How is that possible?Langdon tried to recall his previous visits to this sacred underground space and guessed that Sienna was probably seeing the lux eterna—an electric light that remained lit on St. Mark’s tomb in the center of the crypt. With footsteps approaching from above him, though, Langdon didn’t have time to think. He quickly stepped over the swag, making sure he didn’t move it, and then he placed his palm on the rough-hewn stone wall, feeling his way down around the curve and out of sight.
Sienna was waiting for him at the bottom of the stairs. Behind her, the crypt was barely visible in the darkness. It was a squat subterranean chamber with an alarmingly low stone ceiling supported by ancient pillars and brick-vaulted archways. The weight of the entire basilica rests on these pillars, Langdon thought, already feeling claustrophobic.
“Told you,” Sienna whispered, her pretty face faintly illuminated by the hint of muted natural light. She pointed to several small, arched transoms, high on the wall.

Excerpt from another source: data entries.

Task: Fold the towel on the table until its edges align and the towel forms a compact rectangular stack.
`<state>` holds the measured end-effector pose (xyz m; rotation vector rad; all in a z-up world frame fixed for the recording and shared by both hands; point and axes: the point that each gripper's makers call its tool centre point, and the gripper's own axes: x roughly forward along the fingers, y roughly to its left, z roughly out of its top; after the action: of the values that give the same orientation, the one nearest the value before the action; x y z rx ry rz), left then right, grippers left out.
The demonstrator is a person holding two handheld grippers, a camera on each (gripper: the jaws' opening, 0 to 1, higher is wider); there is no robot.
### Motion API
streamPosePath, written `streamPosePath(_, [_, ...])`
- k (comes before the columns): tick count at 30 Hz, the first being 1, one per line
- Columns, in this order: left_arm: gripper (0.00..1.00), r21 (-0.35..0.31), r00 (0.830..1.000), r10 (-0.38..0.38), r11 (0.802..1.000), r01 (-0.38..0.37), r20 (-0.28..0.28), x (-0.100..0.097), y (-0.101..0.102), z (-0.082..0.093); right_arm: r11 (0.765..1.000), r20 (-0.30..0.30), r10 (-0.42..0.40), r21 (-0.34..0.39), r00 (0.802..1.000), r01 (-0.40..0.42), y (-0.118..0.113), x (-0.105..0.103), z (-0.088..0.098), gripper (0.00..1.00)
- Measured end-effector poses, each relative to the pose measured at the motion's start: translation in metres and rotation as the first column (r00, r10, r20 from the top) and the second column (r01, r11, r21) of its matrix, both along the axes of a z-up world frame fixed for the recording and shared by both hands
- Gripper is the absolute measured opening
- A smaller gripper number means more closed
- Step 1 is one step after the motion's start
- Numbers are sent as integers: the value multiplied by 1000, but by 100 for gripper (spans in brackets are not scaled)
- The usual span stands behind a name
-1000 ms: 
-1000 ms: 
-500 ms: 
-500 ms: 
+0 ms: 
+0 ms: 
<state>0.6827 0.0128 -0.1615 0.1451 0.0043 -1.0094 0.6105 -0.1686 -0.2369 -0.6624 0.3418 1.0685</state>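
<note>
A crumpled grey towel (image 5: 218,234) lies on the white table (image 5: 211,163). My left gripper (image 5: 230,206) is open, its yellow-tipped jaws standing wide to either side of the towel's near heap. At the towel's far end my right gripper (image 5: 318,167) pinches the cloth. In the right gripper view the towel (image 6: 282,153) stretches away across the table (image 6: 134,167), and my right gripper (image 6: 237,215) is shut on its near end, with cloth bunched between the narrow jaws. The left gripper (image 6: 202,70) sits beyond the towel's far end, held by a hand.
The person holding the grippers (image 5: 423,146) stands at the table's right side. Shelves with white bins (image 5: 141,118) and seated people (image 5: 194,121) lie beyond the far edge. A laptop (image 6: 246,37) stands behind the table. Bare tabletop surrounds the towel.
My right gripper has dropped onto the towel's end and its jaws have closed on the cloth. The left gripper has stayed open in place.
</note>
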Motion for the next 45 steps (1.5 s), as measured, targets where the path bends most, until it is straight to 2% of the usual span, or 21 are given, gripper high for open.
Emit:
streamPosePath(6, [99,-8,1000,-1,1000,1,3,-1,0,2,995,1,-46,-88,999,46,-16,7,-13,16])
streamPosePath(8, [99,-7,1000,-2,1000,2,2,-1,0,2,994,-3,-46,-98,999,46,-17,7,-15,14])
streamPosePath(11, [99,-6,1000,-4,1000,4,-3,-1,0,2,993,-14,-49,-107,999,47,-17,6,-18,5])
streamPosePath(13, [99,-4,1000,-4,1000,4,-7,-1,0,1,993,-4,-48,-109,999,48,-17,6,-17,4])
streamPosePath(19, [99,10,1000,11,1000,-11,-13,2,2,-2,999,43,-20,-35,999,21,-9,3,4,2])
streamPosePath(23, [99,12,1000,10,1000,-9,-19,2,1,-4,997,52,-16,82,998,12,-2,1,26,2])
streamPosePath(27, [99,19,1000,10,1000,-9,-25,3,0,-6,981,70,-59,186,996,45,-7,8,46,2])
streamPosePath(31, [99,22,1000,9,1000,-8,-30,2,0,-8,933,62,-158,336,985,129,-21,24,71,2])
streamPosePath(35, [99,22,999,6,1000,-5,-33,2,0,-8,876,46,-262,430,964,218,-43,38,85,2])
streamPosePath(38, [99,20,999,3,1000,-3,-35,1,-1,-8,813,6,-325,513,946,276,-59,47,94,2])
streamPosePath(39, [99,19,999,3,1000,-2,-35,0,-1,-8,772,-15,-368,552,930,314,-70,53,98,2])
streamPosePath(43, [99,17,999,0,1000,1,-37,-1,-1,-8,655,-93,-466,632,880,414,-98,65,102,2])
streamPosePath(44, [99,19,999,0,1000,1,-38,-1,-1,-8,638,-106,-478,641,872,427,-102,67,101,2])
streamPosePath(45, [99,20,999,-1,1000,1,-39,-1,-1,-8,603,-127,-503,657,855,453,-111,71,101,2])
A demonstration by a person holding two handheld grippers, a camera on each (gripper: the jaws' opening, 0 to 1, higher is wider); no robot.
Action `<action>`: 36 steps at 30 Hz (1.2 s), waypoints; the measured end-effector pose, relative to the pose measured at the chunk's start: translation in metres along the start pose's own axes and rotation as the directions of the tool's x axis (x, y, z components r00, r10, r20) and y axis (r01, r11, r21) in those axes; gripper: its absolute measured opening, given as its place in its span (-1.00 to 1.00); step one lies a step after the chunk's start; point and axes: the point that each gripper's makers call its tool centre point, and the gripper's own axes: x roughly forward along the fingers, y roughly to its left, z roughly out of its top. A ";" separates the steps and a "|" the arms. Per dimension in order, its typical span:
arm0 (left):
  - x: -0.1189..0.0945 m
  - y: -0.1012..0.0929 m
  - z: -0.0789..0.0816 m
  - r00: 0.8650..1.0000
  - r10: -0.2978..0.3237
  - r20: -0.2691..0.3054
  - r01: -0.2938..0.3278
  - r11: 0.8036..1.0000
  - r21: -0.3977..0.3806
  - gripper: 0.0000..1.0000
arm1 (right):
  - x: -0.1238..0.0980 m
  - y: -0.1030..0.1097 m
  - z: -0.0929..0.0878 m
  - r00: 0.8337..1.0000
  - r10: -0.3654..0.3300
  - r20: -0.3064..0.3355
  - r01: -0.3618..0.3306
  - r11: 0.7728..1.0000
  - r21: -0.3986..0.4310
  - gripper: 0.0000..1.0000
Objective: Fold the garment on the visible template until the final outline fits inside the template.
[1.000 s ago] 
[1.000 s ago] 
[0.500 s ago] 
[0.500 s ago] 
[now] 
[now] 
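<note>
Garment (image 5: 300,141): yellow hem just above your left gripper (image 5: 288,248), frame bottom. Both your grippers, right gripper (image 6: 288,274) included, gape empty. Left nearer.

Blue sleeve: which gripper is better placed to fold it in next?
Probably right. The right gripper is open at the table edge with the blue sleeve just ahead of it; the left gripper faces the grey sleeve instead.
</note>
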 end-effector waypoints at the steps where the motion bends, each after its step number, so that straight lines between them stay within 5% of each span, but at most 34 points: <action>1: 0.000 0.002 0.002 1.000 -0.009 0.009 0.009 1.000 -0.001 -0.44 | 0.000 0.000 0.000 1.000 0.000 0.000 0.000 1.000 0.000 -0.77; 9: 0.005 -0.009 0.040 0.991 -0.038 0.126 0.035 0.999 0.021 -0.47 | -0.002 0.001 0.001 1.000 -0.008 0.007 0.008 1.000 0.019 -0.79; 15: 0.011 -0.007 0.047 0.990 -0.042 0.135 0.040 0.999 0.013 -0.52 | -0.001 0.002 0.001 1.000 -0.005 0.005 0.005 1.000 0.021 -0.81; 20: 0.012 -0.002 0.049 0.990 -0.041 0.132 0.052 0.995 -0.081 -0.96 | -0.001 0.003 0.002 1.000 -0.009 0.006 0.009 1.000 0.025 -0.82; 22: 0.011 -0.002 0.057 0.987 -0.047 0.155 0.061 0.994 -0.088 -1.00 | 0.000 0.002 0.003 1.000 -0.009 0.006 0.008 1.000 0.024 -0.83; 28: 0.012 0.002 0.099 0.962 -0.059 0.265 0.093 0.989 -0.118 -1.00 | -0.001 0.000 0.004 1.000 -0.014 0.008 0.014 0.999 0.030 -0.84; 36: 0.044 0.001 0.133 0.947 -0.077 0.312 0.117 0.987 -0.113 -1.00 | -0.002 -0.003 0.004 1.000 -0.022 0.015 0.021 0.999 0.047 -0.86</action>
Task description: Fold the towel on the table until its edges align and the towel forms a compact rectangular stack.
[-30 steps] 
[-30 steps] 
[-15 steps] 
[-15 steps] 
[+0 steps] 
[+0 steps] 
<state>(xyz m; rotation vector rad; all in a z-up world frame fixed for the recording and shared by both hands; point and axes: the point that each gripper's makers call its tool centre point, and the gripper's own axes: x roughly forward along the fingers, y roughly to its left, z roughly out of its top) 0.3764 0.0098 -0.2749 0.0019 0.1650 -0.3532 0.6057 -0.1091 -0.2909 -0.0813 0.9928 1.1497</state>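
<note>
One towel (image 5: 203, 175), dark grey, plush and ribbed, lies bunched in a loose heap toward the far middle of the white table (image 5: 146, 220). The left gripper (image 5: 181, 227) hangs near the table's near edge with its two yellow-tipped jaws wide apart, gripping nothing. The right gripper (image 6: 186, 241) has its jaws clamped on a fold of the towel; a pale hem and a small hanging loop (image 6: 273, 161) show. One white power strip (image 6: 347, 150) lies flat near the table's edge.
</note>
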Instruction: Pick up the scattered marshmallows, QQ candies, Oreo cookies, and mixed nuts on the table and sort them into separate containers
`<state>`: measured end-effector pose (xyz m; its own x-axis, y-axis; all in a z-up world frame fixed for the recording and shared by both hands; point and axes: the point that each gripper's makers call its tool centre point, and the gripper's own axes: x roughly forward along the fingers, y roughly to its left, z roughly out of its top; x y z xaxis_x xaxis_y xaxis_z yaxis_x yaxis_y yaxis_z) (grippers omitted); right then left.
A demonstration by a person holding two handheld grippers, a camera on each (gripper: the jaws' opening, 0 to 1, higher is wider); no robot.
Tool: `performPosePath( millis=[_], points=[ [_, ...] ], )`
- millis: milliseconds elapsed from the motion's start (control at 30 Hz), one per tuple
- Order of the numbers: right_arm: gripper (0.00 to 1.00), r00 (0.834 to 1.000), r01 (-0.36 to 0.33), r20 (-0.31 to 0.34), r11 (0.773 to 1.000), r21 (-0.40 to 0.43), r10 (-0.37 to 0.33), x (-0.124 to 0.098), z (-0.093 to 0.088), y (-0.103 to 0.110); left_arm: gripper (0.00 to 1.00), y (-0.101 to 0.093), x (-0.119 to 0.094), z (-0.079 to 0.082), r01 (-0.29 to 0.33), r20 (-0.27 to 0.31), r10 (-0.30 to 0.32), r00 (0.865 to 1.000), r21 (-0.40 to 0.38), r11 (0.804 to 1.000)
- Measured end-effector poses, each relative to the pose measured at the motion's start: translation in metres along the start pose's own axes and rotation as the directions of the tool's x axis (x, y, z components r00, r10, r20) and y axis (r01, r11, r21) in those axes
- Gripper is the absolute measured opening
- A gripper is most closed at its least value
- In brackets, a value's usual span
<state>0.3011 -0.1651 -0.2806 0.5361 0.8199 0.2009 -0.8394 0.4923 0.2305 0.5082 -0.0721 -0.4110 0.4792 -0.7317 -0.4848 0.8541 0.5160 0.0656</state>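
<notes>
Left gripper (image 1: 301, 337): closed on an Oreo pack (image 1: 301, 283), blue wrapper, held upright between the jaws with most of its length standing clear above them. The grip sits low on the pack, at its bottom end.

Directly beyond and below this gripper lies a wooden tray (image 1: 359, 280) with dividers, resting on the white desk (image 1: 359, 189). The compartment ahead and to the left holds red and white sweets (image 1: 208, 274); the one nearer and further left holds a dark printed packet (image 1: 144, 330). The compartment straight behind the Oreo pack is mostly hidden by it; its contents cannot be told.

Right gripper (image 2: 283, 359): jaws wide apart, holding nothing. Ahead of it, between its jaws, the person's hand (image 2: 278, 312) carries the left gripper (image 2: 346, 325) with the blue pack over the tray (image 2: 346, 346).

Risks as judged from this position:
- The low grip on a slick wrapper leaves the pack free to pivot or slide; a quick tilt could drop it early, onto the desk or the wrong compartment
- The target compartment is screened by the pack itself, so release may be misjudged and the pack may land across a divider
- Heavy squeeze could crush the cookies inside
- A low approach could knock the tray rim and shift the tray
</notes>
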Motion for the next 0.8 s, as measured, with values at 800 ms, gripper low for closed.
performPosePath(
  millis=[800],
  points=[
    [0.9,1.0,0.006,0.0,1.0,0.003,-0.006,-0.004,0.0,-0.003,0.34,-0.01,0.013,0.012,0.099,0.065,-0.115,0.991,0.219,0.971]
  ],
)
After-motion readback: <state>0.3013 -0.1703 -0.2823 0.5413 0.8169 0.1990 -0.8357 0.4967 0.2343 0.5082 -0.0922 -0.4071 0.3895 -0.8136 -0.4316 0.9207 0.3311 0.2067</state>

Light wells, Langdon realized, having forgotten they were here. The wells — designed to bring light and fresh air into this cramped crypt — opened into deep shafts that dropped down from St. Mark’s Square above. The window glass was reinforced with a tight ironwork pattern of fifteen interlocking circles, and although Langdon suspected that they could be opened from inside, they were shoulder height and would be a tight fit. Even if they somehow managed to get through the window into the shaft, climbing out of the shafts would be impossible, since they were ten feet deep and covered by heavy security grates at the top.
In the dim light that filtered through the wells, St. Mark’s crypt resembled a moonlit forest — a dense grove of trunklike pillars that cast long and heavy-looking shadows across the ground. Langdon turned his gaze to the center of the crypt, where a lone light burned at St. Mark’s tomb. The basilica’s namesake rested in a stone sarcophagus behind an altar, before which there were lines of pews for those lucky few invited to worship here at the heart of Venetian Christendom.
A tiny light suddenly flickered to life beside him and Langdon turned to see Sienna holding the illuminated screen of Ferris’s phone.
Langdon did a double take. “I thought Ferris said his battery was dead!”
“He lied,” Sienna said, still typing. “About a lot of things.” She frowned at the phone and shook her head. “No signal. I thought maybe I could find the location of Enrico Dandolo’s tomb.” She hurried over to the light well and held the phone high overhead near the glass, trying to get a signal.
Enrico Dandolo, Langdon thought, having barely had a chance to consider the doge before having to flee the area. Despite their current predicament, their visit to St. Mark’s had indeed served its purpose — revealing the identity of the treacherous doge who severed the heads from horses … and plucked up the bones of the blind.
Unfortunately, Langdon had no idea where Enrico Dandolo’s tomb was located, and apparently neither did Ettore Vio. He knows every inch of this basilica … probably of the Doge’s Palace, too.The fact that Ettore hadn’t immediately located Dandolo’s tomb suggested to Langdon that the tomb was probably nowhere near St. Mark’s or the Doge’s Palace.
So where is it?
Langdon glanced over at Sienna, who was now standing on a pew that she had moved under one of the light wells. She unlatched the window, swung it open, and held Ferris’s phone out into the open air of the shaft itself.